I fly enough that I’m kinda dying to get one of the new smaller self-titrating machines. About the size of a can of soda. Can run on a battery. Could fit into my backpack. Really would be so much nicer. Cannot justify the nearly $ 1,000 expense out of pocket.

Yeah, my sleep study my average was 130 events an hour. You wanna make me cry, threaten to take my cpap away.

My wife has complained about my snoring for years, and noted some apnea events…so I finally went to see a sleep specialist.

I told the specialist I would take the test, but was adamantly against getting a CPAP. She told me (of course) that we would cross that bridge when we came to it.

I subsequently had an in-home sleep study that was inclusive, followed by a lab study that indicated I had moderate sleep apnea. I didn’t think the lab test could be that accurate, as I didn’t sleep well at all, but they told me that they got good data.

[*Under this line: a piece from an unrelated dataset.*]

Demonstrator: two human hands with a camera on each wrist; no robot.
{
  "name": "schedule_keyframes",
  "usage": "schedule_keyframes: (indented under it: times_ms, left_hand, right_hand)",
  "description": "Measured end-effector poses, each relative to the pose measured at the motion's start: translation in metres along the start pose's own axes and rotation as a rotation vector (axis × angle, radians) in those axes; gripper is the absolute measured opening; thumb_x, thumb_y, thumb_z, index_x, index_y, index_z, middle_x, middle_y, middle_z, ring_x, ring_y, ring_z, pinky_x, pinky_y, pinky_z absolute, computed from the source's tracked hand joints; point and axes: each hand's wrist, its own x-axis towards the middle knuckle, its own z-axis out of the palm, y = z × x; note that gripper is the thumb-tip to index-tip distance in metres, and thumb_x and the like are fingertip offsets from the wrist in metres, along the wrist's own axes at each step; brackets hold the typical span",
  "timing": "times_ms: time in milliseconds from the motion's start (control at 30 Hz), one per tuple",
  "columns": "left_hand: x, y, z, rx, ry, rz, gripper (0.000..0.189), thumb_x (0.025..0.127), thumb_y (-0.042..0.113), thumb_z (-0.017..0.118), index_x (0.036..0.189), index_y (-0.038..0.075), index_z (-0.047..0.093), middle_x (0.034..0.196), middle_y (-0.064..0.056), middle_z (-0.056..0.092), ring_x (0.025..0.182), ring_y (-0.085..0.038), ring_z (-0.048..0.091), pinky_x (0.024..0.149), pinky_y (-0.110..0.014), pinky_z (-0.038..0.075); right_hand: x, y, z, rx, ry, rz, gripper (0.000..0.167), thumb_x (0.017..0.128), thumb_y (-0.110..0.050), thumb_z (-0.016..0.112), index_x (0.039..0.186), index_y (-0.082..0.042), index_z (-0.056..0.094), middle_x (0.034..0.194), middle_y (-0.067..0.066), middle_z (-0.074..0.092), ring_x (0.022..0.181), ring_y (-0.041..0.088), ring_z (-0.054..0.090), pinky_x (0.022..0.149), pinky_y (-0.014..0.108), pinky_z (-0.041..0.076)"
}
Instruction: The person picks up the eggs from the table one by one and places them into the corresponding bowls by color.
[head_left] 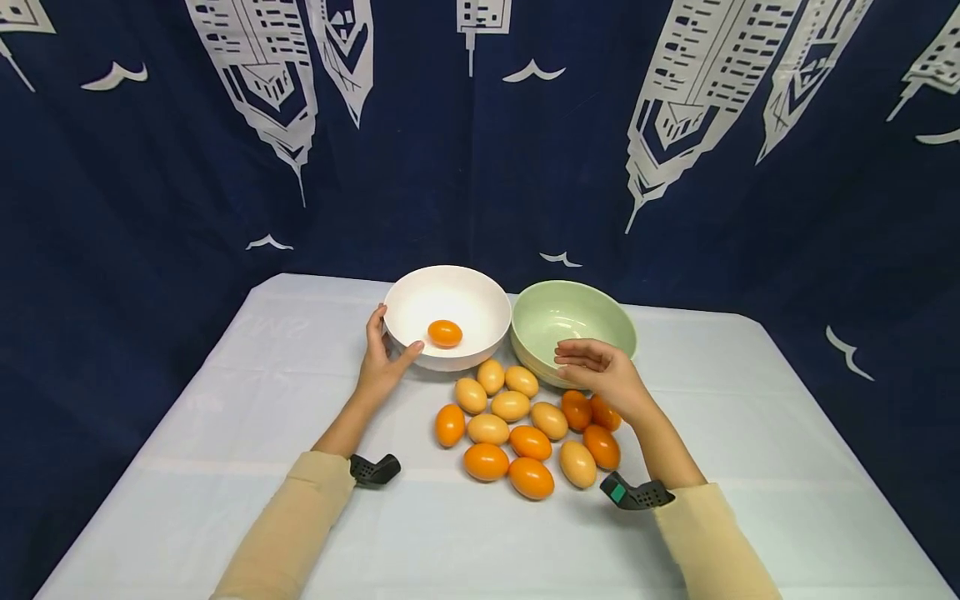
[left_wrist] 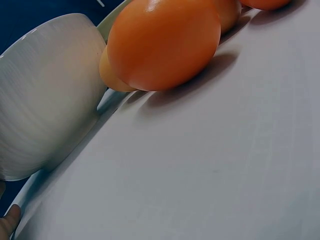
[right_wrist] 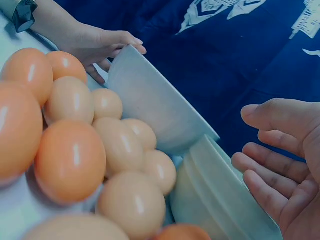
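My left hand [head_left: 381, 364] grips the left side of a white bowl [head_left: 480, 287], its thumb at the near rim and its fingers along the outer wall. Inside that bowl lies one orange egg [head_left: 445, 333]. Over the near right rim of a light green bowl [head_left: 540, 312] hovers my right hand [head_left: 600, 371], fingers loosely bent and nothing in them. The right wrist view shows the right palm [right_wrist: 295, 170] bare beside the green bowl's wall [right_wrist: 215, 190]. Tan eggs [head_left: 511, 406] and orange eggs [head_left: 486, 462] lie loose in front of both bowls.
Both bowls stand side by side near the back of a table with a white cover [head_left: 300, 400]. Behind it hangs a dark blue cloth [head_left: 420, 167] with white building prints. Darker orange eggs [head_left: 602, 447] lie under and beside the right forearm.
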Motion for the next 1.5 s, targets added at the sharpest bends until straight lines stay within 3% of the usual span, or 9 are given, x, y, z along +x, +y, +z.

In between these two tests, I discovered that I had a moderate aortic root aneurysm, for which there is a causal link with sleep apnea (because your blood pressure spikes when you stop breathing). This quickly changed my attitude regarding the use of a CPAP. I’ve now had one since October 2017, and have missed all of two nights since then (due to power outages). As a side benefit, I’m quite a bit more rested now, without the constant feeling of being jet-lagged.

I had great difficulty getting used to the CPAP at first, but now don’t have much of an issue. A month after I started, I switched from a full-face mask to the DreamWare nasal pillows, which allows me to easily sleep on my side. The tube connects on top of your head, so I can roll from one side to the other without wrapping the hose around my neck. :eek:

The woman assured me that I was sleeping; I assured her I didn’t sleep a wink.

I really didn’t. Who can sleep all wired up like that with some technician in another room … watching them?

Anyway, the results said I don’t have sleep apnea. As a person who didn’t sleep while being monitored I figure it was an expensive waste of the insurance company’s money.

Tested, came back with a severe case of sleep apnea.

The machine really does help, and for me was surprisingly easy to get used to.

Better still has been the 50 pounds I’ve lost- sleep apnea is gone entirely.

First week being a hosehead—and I have yet to get past 2 hours of sleep. I wake up with a bad case of Sahara tongue. Crunchy should not be a descriptive term for your tongue!

Does your CPAP have a humidification feature?

Oh yes–and it is running full out. Secondary issue is if I lie down for over 3 hours, my lungs fill with gunk. With or without the CPAP.